Early life and junior career
Terry was born to parents Albert and Mary Cashion (née Clements) in April 1921 when the family lived in Goulburn Street, North Hobart.

Cashion first began to come under notice as a player during his junior career with Buckingham.

Senior career in Tasmania
A rover, he had started his senior career with New Town in the TANFL in 1939 and played there until the end of the 1941 season. After time in the army during World War Two he returned to the league in 1947 where he played with Clarence. In the 1947 Hobart Carnival he made his debut for the Tasmanian interstate team and won the Stancombe Trophy. He won the trophy again at the 1950 Brisbane Carnival and also became the only Tasmanian player to have won a Tassie Medal.

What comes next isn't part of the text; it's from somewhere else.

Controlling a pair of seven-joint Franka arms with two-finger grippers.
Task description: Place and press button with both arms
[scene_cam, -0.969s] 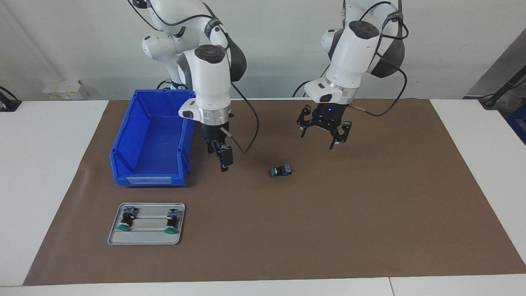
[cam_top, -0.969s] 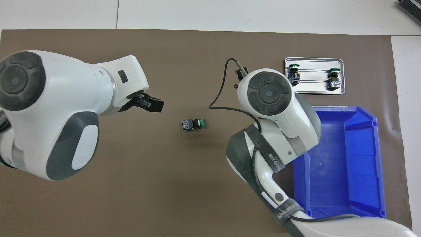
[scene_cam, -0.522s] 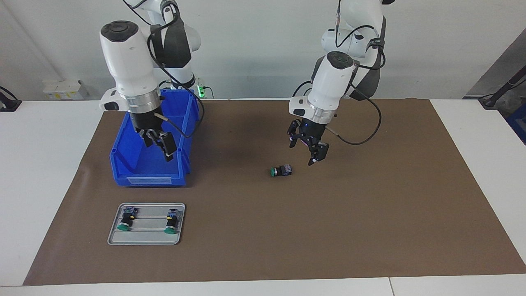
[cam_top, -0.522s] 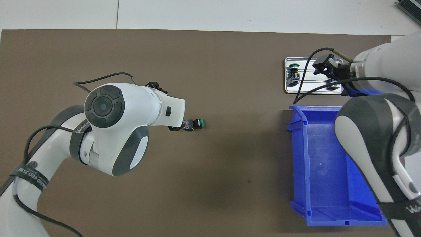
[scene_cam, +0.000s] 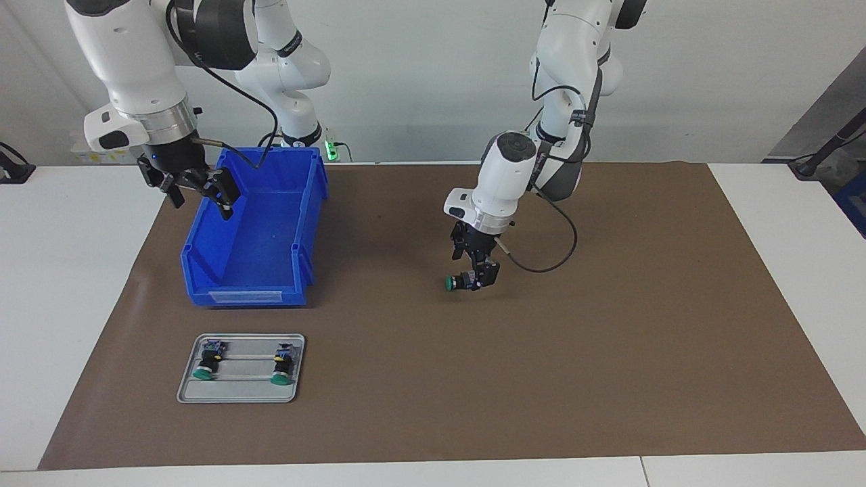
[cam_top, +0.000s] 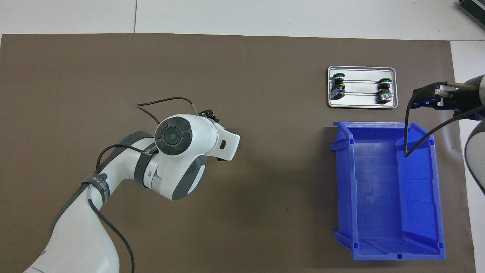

He had a stint at Longford from 1948 to 1951 where he won the NTFA best and fairest Tasman Shields Trophy three times. In 1948 Cashion tied with Harry Styles for the award. He won it outright in 1950, and again tied for the award in 1951, this time with Darrel Crosswell.

Cashion then returned to the TFL with Sandy Bay where he won a William Leitch Medal in 1953, before retiring at the end of the season having played 193 club and representative games. Cashion won a total of seven best and fairest awards at his various Tasmanian clubs.

On the mainland
Cashion played five Victorian Football League (VFL) games for South Melbourne in 1942 while stationed in Victoria with the army and would have played more had it not been for a knee injury.

Personal life
Terry Cashion served as a private in the Australian Army during World War Two. In day-to-day life after returning to Tasmania he had a career as a carpenter involved in the house building trade.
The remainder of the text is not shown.